[ClusterLabs] Sticky resource not sticky after unplugging network cable

Fri Jul 1 07:17:41 UTC 2016

On 01/07/16 03:13 AM, Auer, Jens wrote:
> Hi,
> 
> I have an active/passive cluster configuration and I am trying to make a
> virtual IP resource sticky such that it does not move back to a node
> after a fail-over. In my setup, I have a location preference for the
> virtual IP to the "primary" node:
> pcs resource show --full
>  Resource: mda-ip (class=ocf provider=heartbeat type=IPaddr2)
>   Attributes: ip=192.168.120.20 cidr_netmask=32 nic=bond0
>   Meta Attrs: stickiniess=201
>   Operations: start interval=0s timeout=20s (mda-ip-start-interval-0s)
>               stop interval=0s timeout=20s (mda-ip-stop-interval-0s)
>               monitor interval=30s (mda-ip-monitor-interval-30s)
>  Master: drbd1_sync
>   Meta Attrs: master-max=1 master-node-max=1 clone-max=2
> clone-node-max=1 notify=true
>   Resource: drbd1 (class=ocf provider=linbit type=drbd)
>    Attributes: drbd_resource=shared_fs
>    Operations: start interval=0s timeout=240 (drbd1-start-interval-0s)
>                promote interval=0s timeout=90 (drbd1-promote-interval-0s)
>                demote interval=0s timeout=90 (drbd1-demote-interval-0s)
>                stop interval=0s timeout=100 (drbd1-stop-interval-0s)
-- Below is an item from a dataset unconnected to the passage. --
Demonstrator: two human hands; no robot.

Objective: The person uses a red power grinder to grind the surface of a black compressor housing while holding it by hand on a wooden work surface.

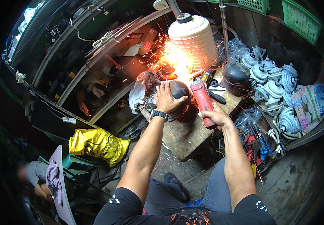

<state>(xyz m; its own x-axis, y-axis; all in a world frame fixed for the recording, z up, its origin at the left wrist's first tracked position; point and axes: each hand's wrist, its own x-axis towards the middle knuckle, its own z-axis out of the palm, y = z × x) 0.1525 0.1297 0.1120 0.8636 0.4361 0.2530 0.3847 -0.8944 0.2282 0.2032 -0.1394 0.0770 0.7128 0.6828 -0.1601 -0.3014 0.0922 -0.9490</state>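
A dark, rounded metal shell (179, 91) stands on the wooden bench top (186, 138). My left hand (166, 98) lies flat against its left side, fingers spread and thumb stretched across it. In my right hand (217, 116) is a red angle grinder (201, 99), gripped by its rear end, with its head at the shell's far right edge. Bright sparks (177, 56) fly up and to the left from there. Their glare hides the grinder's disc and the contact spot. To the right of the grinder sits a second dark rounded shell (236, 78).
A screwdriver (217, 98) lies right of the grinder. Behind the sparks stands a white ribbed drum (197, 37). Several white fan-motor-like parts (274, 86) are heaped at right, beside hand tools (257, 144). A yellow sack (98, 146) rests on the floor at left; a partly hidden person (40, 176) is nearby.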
>                monitor interval=60s (drbd1-monitor-interval-60s)
>  Resource: shared_fs (class=ocf provider=heartbeat type=Filesystem)
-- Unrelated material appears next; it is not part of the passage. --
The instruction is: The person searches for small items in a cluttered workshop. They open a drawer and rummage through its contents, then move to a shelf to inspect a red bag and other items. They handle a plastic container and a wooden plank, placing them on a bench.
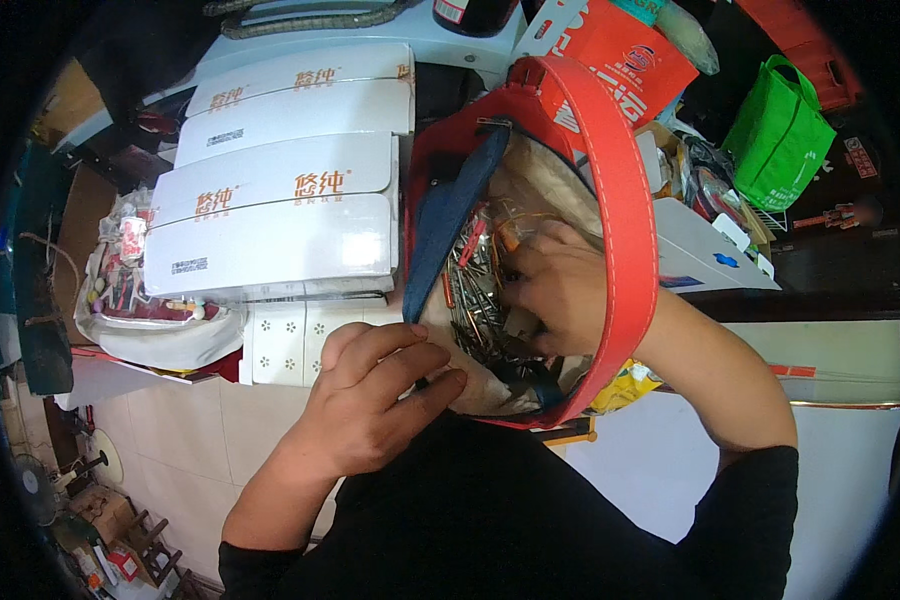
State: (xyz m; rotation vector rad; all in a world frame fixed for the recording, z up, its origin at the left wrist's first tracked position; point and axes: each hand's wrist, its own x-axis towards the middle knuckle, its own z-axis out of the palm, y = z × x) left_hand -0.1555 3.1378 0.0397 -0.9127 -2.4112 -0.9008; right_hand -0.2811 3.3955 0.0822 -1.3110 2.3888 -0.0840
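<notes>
A red tool bag (622, 200) with a stitched handle strap stands unzipped in front of me. Its dark blue flap (455, 215) leans to the left. Inside, on the beige lining (545, 175), lies a jumble of thin metal drill bits or similar rods (473, 300), with a red-handled piece among them. My right hand (560, 290) reaches down into the bag, fingers bent and closed; their tips and whatever they grip are hidden among the contents. My left hand (375, 390) has its fingers curled over the bag's near left rim.
Two stacked white cartons (280, 225) stand left of the bag, with a white pouch of small items (160, 335) beyond them. A red paper bag (630, 60) is behind. At the far right sit a green bag (780, 135) and an open box of odds and ends (705, 180).
</notes>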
>   Attributes: device=/dev/drbd1 directory=/shared_fs fstype=xfs
>   Operations: start interval=0s timeout=60 (shared_fs-start-interval-0s)
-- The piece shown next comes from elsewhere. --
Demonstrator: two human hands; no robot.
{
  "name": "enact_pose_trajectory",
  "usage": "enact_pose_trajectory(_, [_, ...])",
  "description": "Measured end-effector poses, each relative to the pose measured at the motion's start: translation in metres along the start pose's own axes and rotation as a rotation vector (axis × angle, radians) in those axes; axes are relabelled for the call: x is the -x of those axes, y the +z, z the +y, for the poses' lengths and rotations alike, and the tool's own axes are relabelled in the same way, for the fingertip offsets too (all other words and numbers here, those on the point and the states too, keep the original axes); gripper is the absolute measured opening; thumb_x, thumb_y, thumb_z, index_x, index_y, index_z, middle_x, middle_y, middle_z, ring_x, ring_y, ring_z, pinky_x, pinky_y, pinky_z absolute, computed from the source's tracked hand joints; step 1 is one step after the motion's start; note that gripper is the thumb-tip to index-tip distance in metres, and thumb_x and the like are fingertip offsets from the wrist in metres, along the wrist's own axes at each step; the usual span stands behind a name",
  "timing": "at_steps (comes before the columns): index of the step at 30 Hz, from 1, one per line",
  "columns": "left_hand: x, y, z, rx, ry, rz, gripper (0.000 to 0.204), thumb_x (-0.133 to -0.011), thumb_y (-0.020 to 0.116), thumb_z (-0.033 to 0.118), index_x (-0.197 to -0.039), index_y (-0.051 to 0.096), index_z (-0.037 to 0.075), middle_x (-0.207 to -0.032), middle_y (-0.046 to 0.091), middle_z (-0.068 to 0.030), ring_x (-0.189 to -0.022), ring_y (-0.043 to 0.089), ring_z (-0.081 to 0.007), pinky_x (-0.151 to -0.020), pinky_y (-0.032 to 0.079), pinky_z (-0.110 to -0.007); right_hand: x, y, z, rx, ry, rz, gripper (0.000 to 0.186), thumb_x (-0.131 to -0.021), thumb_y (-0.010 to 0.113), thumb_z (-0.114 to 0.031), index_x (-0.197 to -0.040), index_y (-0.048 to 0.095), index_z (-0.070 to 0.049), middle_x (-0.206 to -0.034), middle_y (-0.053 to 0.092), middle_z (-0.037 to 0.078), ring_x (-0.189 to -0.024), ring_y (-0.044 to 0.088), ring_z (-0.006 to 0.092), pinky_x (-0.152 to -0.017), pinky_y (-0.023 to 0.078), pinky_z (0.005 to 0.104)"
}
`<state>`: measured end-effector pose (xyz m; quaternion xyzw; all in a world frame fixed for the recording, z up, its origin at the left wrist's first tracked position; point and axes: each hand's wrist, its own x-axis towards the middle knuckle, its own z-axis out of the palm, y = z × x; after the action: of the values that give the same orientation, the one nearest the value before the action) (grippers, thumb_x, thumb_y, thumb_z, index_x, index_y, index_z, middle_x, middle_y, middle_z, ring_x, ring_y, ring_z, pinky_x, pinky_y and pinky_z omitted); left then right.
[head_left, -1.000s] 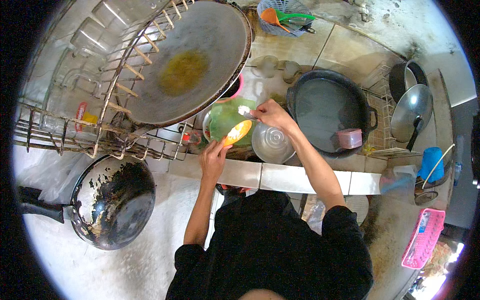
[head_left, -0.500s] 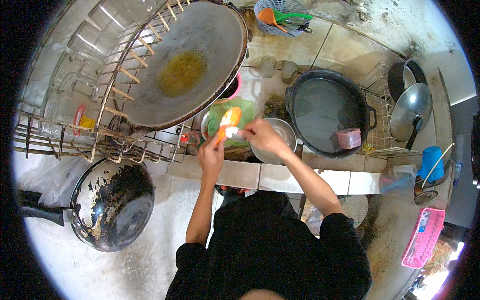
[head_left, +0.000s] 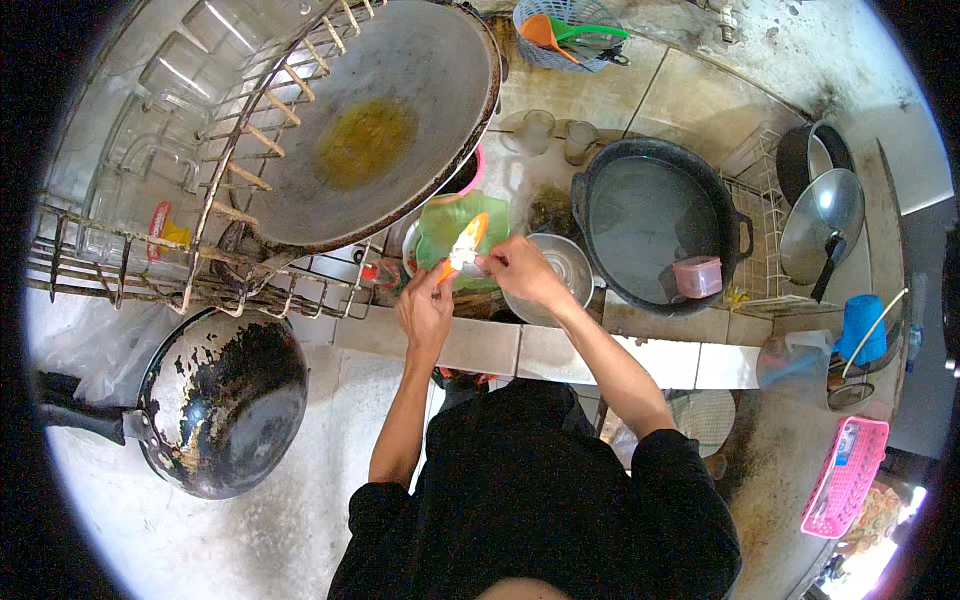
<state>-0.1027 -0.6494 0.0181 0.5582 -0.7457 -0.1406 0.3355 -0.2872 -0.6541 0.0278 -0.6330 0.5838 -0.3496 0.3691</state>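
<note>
My left hand (head_left: 424, 312) grips the handle of an orange spoon (head_left: 479, 228), held upright with its head pointing away from me. White stuff like foam (head_left: 463, 253) covers the lower part of its head and neck. My right hand (head_left: 520, 270) pinches at that white patch from the right; whether a small scrubber is in the fingers I cannot make out. Below the spoon lies a green plastic tub or sheet (head_left: 440, 222). A metal pot (head_left: 562, 262) sits partly hidden under my right hand.
A large black basin of water (head_left: 650, 205) with a pink container (head_left: 697, 277) floating in it stands right. A wide wok (head_left: 430, 60) and a wire rack (head_left: 215, 190) of glasses fill the left. Another wok (head_left: 225, 410) hangs below. The tiled ledge (head_left: 560, 352) runs in front of me.
The orange spoon has turned so its head shows more edge-on and leans right. My right hand has shifted slightly against the white patch. The surroundings stay put.
</note>
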Motion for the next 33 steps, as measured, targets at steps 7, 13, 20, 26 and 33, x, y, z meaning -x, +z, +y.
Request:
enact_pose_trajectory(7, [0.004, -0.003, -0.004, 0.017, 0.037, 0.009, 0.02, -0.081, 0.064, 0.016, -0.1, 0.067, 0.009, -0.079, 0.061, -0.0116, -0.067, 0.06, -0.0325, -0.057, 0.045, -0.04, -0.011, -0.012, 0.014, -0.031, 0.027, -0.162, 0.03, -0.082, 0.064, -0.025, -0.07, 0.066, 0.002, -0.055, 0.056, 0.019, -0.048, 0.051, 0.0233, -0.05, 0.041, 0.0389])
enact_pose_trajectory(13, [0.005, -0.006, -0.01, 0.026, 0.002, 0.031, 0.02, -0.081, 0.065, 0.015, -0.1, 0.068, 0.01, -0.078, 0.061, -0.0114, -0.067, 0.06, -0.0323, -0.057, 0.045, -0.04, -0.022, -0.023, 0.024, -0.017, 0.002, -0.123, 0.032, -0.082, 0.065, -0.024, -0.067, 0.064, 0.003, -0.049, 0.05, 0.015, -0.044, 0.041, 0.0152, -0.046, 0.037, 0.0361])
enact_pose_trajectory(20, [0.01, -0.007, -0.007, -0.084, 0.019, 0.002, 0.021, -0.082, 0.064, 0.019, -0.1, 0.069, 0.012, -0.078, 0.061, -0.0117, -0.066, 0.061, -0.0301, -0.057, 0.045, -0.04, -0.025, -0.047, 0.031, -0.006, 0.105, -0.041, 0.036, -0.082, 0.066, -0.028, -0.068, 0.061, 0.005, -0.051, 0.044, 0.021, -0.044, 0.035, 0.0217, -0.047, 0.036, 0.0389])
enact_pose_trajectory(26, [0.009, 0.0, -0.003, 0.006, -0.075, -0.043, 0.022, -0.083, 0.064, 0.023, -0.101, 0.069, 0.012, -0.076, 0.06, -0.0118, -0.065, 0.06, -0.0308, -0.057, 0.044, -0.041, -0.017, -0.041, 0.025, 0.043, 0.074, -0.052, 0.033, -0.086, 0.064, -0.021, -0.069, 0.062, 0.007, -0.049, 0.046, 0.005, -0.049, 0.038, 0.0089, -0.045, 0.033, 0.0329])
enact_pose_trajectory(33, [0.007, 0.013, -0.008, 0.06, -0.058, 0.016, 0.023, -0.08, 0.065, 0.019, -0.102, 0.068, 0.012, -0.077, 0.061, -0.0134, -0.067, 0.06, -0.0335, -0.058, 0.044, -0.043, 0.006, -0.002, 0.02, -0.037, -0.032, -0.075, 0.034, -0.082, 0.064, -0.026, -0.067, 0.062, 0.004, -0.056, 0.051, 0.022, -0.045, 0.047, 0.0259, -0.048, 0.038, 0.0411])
>               stop interval=0s timeout=60 (shared_fs-stop-interval-0s)
>               monitor interval=20 timeout=40 (shared_fs-monitor-interval-20)
>  Resource: PF-PEP (class=ocf provider=pfpep type=pfpep_clusterSwitch)
>   Operations: start interval=0s timeout=20 (PF-PEP-start-interval-0s)
>               stop interval=0s timeout=20 (PF-PEP-stop-interval-0s)
>               monitor interval=10 timeout=20 (PF-PEP-monitor-interval-10)
>  Clone: supervisor-clone
>   Resource: supervisor (class=ocf provider=pfpep type=pfpep_supervisor)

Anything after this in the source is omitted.